EDITORIAL: Servicemen in harm’s way deserve our thanks
Published 3:52 pm Thursday, November 7, 2019
Politics is messy, and nowhere is it messier — or bloodier — than in the Middle East. The “Cradle of Civilization” often seems determined to become civilization’s tomb as well. Sunni and Shiite, Arab and Jew, native tribes and former colonial powers — from this distance, it’s hard to even tell who’s fighting whom.
Trying to make all of it make sense are a bunch of 20- and 30-year-olds in dusty tan fatigues with rifles slung over their shoulders. American soldiers and Marines and airmen and sailors.
American servicemen are deployed in harm’s way in Syria, in Iraq, in Afghanistan, in Africa and elsewhere in Asia where the most recent campaigns of The War on Terror are taking place. Others are deployed where harm might still come looking: the Korean Demilitarized Zone, aboard ships near China, and on various drug interdiction missions in Central and South America. Even the servicemen based in Europe are there to keep an eye on Russia, our adversary for most of the last century.

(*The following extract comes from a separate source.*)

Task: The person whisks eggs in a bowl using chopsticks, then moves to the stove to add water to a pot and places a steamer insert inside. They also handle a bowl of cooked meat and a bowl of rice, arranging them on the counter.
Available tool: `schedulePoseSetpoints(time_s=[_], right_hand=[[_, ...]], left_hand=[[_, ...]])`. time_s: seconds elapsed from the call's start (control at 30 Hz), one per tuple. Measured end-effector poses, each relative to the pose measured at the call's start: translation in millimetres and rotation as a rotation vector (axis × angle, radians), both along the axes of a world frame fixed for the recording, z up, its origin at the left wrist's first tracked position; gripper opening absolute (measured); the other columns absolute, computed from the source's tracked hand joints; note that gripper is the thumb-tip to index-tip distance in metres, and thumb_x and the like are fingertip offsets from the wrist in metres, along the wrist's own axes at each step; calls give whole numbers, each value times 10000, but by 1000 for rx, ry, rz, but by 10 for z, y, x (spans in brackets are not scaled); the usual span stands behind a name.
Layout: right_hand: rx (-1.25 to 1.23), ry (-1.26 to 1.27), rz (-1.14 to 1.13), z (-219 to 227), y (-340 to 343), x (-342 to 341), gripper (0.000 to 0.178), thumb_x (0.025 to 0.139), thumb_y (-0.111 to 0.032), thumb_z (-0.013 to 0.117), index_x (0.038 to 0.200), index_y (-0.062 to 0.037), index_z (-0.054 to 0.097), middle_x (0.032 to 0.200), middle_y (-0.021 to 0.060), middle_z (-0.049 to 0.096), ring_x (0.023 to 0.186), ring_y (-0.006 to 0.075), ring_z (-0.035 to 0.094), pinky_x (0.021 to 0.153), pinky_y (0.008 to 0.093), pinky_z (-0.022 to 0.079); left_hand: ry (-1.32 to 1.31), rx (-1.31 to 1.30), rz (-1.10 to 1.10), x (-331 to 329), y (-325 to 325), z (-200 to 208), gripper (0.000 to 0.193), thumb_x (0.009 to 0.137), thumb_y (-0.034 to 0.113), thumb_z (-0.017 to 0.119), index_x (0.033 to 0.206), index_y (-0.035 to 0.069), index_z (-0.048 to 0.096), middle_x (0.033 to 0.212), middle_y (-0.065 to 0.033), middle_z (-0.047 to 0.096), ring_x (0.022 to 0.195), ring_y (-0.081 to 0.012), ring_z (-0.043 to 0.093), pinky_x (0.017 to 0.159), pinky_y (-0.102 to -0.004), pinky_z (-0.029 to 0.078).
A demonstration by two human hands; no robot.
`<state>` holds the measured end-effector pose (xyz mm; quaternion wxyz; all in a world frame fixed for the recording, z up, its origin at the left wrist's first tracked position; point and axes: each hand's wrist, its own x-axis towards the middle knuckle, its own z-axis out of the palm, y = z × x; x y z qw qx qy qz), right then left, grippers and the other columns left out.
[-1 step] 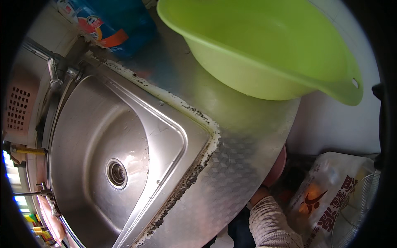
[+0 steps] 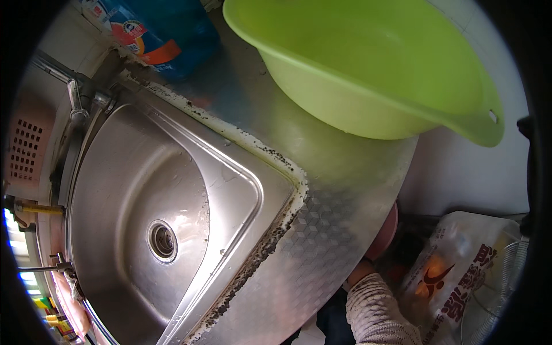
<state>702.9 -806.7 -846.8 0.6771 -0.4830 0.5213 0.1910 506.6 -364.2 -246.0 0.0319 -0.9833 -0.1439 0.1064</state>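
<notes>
A stainless steel sink [image 2: 172, 190] fills the counter's [image 2: 339, 190] left side. A lime-green plastic basin [image 2: 368, 69] overhangs its far right edge. Below it, your right hand [image 2: 382, 233] reaches under the counter's edge; its grip is hidden.

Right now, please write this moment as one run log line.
right hand: below counter edge, mostly hidden, grip unclear | left hand: not in view | green basin: on counter | sink: empty | plastic bag: beside hand

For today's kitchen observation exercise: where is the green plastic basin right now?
In the head view, the green plastic basin sits upper right on the metal countertop, beyond the sink and right of the blue bottle.
</notes>
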Motion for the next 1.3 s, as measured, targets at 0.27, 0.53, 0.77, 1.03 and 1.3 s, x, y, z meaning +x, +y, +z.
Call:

When everything goes bad, these are the men and women the U.S. sends to fix it.
In answering that call, they carry on a tradition as old as our country.
The men fighting today in Syria — their fathers fought in the first Iraq War, their grandfathers in Vietnam. Their great-grandfathers stood against the expansion of North Korea or Nazi Germany or Imperial Japan.
Each of those conflicts demanded sacrifice. World War II claimed 407,000 American military lives — roughly one-third of all the American service deaths since the country was founded. The survivors did not return unscathed, either. While earlier generations of veterans did not speak of their difficulties, we know some of them suffered from PTSD, substance abuse and suicide just as some veterans of more recent wars have.
Monday is Veterans Day, a day set aside to honor the men and women who “fought them over there so we didn’t have to fight them over here.”
When we look back on what our veterans have accomplished, the challenges they faced — and the sacrifices they made for our nation’s sake — the words “Thank You” seem wholly inadequate.